GOAL OF THE EXERCISE:
Data follows below. Repeat exactly the lines between the line holding "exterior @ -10" and the line holding "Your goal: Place", inclusive, and nothing more; drop pictures.

SOURCE MATERIAL:
▼▼▼
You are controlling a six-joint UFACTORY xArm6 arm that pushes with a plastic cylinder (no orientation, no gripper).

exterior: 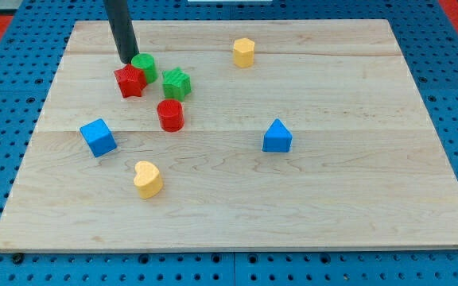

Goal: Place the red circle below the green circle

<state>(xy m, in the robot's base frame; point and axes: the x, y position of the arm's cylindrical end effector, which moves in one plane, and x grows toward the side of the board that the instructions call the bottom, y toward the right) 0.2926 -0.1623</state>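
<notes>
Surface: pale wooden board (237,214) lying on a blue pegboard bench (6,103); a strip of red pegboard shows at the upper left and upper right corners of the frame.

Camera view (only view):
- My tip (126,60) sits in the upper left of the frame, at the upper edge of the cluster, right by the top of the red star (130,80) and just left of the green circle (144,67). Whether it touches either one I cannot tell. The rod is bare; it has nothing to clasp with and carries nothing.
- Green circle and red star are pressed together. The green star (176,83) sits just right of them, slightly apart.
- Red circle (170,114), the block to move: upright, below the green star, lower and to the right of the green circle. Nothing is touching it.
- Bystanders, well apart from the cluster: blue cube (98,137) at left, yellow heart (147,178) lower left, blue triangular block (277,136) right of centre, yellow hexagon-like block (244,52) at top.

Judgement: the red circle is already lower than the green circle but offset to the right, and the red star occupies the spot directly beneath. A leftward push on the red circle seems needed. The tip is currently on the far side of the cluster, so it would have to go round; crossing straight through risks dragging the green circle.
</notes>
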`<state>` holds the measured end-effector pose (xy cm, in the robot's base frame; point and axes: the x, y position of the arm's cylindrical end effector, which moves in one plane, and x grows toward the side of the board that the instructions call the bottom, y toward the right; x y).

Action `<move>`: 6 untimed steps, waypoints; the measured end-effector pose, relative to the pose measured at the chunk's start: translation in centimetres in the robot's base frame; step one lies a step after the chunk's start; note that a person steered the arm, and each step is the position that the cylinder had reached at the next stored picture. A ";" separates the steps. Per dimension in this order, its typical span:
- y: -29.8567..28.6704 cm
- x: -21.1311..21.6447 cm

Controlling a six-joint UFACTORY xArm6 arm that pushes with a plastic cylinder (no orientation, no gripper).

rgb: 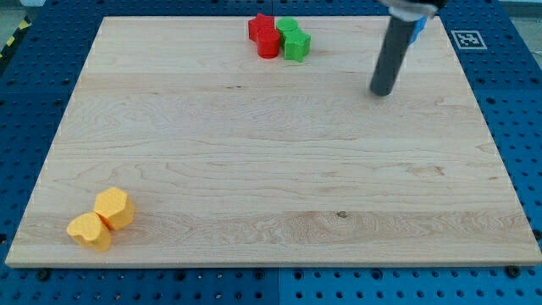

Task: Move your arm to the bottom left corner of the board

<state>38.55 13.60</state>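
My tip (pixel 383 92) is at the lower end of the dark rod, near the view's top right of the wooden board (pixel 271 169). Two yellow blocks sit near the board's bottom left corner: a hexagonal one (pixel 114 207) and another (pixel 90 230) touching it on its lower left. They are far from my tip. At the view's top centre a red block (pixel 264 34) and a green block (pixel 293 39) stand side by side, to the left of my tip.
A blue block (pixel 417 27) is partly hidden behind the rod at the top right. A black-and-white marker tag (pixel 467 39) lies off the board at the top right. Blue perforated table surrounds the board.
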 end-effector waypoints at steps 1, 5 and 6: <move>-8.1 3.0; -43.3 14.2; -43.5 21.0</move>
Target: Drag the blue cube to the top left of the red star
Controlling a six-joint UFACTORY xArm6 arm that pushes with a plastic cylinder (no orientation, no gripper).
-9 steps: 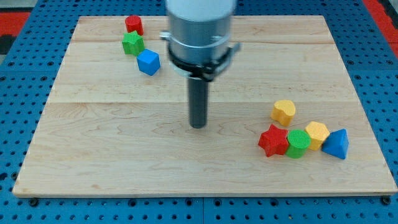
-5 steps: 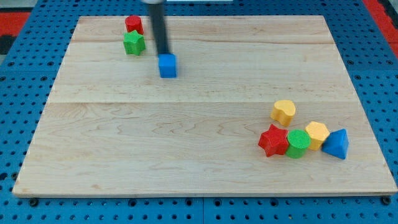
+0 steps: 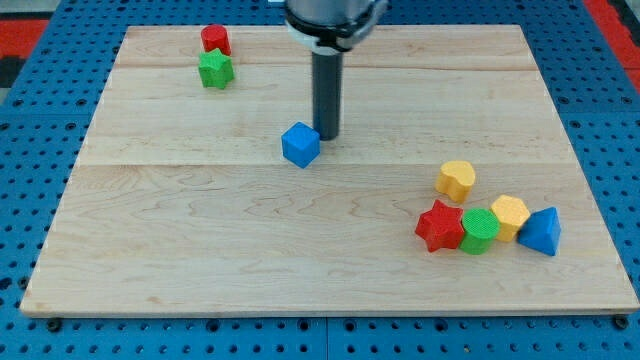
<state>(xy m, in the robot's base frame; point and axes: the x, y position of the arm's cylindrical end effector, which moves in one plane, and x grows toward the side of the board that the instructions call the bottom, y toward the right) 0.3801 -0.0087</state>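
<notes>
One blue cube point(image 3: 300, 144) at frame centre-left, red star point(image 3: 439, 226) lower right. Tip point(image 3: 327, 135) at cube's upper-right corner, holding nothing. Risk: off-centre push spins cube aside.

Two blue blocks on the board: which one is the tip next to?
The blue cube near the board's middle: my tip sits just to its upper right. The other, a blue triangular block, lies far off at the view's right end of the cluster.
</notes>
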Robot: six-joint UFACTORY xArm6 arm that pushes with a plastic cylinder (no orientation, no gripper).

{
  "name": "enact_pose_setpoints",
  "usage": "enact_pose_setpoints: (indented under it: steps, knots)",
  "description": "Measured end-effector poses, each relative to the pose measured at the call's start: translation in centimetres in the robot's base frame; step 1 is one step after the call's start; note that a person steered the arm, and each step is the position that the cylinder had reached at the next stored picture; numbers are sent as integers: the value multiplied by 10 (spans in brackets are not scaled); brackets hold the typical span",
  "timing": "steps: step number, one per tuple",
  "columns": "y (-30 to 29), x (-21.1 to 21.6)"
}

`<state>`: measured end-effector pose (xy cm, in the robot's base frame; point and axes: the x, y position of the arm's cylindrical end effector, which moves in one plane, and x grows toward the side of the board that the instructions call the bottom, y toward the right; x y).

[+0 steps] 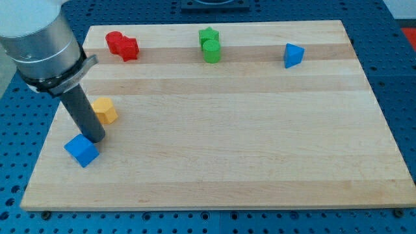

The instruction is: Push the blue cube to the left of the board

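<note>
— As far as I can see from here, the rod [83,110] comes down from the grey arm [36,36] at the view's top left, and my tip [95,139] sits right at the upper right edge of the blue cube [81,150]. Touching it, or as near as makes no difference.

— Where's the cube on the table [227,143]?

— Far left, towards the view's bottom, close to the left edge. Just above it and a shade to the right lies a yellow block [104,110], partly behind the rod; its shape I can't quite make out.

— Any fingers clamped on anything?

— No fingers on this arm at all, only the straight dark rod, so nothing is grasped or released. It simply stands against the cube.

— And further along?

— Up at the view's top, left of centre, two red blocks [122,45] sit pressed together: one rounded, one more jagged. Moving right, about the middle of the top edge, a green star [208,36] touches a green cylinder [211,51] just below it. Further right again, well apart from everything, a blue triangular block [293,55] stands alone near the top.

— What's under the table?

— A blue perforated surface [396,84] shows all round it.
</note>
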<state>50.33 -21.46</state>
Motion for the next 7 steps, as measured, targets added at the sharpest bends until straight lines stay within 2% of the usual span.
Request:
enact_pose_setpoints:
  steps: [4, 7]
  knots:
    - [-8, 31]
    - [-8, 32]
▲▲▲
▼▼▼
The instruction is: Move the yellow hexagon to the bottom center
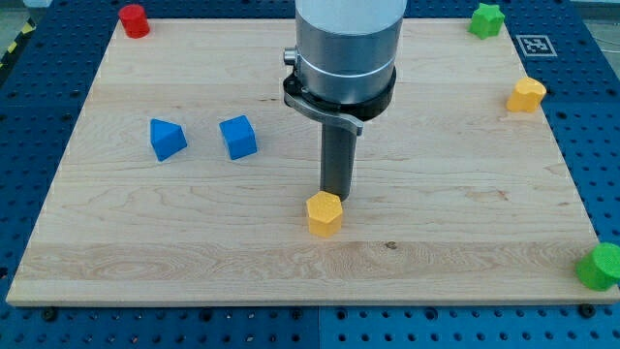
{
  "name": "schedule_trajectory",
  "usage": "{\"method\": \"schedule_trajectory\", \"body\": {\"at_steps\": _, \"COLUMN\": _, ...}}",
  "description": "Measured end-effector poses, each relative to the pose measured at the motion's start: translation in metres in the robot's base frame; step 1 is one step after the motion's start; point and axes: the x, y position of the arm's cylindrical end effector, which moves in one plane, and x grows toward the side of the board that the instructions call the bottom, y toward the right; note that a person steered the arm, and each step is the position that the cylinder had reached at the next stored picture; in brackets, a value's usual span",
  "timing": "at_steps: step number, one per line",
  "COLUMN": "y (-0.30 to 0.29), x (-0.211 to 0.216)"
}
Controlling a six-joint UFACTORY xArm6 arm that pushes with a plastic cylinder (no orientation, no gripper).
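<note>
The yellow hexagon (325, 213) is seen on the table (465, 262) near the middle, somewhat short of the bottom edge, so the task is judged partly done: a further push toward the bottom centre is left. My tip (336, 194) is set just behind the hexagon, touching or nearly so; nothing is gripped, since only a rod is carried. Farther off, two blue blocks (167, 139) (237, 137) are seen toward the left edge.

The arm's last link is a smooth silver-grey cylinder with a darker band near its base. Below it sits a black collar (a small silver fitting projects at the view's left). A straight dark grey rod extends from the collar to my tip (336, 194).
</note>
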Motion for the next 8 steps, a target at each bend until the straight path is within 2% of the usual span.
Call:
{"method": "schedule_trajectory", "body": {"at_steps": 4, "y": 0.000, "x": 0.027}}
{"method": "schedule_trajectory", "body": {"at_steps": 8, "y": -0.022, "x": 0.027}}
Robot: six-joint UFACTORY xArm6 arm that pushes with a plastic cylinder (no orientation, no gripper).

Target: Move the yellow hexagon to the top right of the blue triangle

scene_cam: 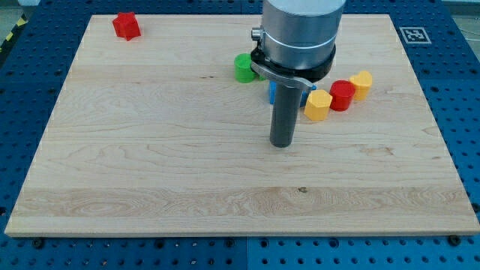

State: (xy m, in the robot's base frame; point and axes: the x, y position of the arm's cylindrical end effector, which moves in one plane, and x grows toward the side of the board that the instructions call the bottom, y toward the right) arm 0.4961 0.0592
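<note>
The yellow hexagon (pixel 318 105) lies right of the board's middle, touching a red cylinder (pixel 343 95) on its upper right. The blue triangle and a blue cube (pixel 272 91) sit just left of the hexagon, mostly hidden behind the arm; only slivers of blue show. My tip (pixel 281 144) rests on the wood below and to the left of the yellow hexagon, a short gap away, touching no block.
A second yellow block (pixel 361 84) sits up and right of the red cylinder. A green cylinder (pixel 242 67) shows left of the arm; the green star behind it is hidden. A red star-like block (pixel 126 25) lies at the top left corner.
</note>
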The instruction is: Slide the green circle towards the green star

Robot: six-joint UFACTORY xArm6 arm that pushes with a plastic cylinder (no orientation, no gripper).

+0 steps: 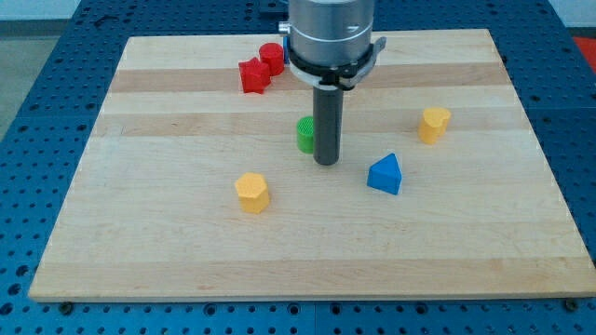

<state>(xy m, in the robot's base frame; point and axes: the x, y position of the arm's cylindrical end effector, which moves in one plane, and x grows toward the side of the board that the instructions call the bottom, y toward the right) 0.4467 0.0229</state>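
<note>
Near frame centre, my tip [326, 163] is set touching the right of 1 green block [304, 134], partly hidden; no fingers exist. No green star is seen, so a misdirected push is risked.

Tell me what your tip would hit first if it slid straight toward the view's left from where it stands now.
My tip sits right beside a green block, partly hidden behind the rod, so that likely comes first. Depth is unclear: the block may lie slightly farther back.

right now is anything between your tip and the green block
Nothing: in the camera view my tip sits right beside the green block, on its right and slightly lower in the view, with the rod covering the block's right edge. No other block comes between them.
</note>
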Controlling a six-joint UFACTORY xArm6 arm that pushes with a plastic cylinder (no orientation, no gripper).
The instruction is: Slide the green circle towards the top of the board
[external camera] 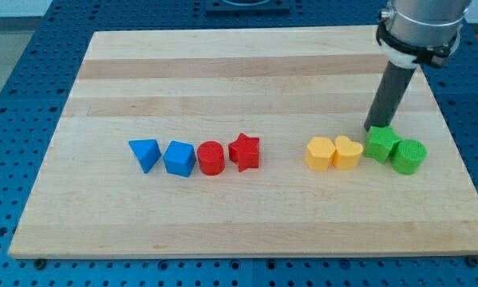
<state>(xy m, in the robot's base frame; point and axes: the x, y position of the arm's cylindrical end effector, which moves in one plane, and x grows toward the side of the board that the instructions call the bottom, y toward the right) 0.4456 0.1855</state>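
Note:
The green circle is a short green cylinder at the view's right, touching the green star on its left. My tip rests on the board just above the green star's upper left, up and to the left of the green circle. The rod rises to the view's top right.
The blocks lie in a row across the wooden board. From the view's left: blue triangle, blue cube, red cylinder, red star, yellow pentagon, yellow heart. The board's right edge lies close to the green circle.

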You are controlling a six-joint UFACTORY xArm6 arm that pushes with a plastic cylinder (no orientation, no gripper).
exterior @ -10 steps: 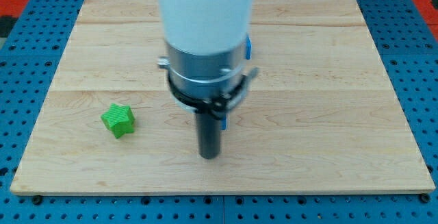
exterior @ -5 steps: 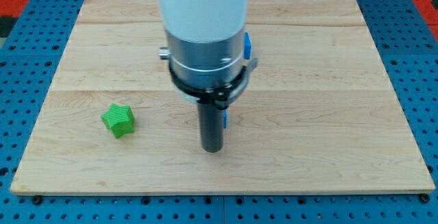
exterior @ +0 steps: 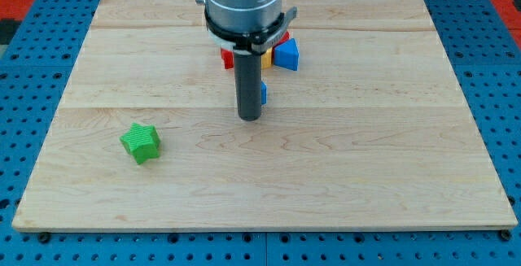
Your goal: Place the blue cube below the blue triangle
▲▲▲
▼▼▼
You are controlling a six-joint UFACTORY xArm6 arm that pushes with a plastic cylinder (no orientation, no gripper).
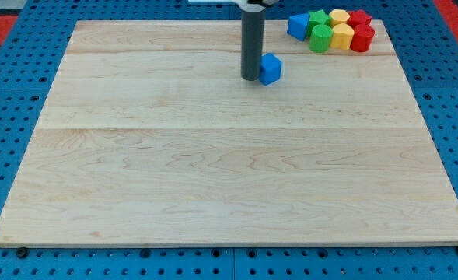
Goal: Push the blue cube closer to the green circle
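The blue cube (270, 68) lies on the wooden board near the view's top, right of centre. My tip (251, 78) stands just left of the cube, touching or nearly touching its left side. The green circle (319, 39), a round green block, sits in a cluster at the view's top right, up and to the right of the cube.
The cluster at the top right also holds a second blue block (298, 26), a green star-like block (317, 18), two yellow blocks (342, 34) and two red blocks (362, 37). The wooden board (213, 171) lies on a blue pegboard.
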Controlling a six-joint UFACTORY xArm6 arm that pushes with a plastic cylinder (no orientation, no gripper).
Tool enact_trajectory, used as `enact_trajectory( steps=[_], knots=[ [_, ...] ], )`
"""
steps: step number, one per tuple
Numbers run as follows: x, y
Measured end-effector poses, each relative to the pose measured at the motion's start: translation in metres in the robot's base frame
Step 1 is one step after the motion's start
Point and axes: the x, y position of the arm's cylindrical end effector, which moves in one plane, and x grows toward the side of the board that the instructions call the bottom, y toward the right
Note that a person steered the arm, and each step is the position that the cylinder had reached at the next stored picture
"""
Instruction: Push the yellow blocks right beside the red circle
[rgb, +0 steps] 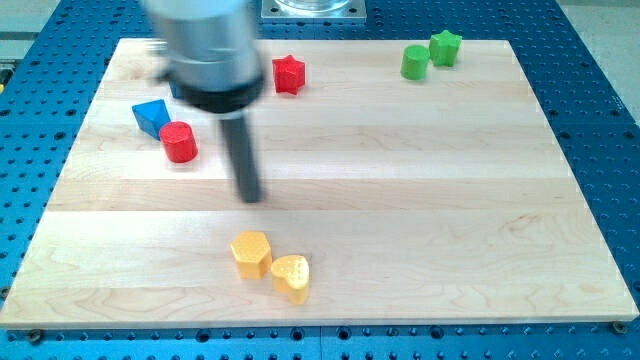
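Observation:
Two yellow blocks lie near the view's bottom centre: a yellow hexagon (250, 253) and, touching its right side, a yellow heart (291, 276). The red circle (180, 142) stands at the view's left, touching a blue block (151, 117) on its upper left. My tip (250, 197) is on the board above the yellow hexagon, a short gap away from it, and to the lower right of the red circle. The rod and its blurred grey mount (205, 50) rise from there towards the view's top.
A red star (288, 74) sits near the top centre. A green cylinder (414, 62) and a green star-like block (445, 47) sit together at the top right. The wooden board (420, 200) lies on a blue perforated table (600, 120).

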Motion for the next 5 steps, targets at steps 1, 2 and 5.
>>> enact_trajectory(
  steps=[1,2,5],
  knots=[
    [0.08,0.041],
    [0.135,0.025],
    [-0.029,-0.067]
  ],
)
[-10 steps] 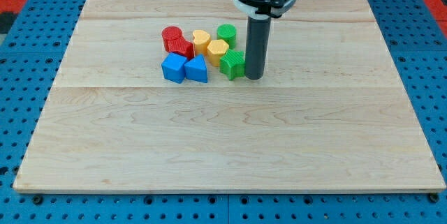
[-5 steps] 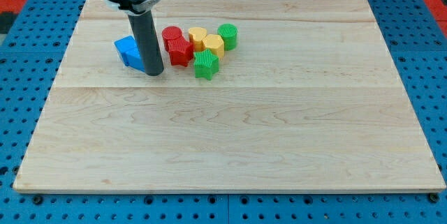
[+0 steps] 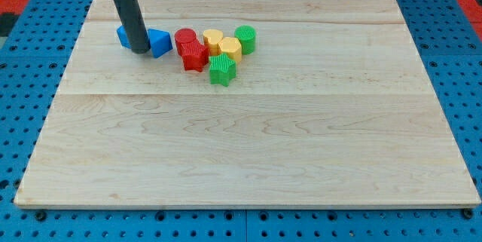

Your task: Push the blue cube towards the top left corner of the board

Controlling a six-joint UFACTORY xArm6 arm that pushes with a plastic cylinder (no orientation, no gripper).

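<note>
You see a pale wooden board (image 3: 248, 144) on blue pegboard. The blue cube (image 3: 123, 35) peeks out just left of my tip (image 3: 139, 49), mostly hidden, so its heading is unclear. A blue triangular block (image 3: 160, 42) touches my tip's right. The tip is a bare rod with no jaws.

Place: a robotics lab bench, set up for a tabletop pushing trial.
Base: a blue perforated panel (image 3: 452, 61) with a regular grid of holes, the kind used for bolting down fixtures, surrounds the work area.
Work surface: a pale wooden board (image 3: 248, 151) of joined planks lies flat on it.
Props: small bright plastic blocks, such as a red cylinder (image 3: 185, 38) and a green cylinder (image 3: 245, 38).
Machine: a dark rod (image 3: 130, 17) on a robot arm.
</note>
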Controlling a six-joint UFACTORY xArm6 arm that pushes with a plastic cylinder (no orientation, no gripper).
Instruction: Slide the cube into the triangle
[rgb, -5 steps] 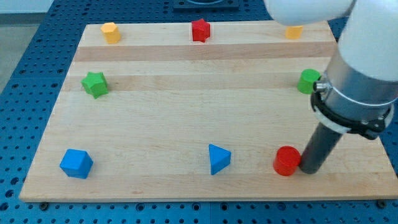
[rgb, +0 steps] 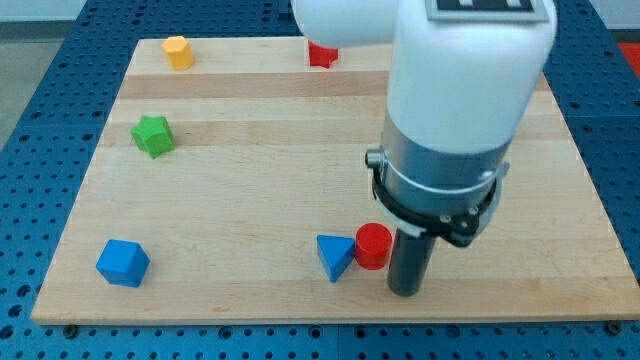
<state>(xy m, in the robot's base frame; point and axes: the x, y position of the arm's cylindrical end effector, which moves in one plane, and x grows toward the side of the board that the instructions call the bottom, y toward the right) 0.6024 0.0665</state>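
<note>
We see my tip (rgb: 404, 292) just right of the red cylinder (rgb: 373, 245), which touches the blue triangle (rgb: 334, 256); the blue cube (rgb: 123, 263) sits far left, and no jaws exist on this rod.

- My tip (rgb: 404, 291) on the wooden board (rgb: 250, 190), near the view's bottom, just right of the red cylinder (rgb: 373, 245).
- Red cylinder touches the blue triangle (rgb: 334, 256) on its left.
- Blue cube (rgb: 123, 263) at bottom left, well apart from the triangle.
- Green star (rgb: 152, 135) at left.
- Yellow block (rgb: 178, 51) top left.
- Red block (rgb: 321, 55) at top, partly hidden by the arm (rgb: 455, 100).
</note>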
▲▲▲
PROBLEM SOLUTION:
exterior @ -10 steps: 
exterior @ -5 steps: 
exterior @ +0 steps: 
Your goal: Place the blue cube below the blue triangle

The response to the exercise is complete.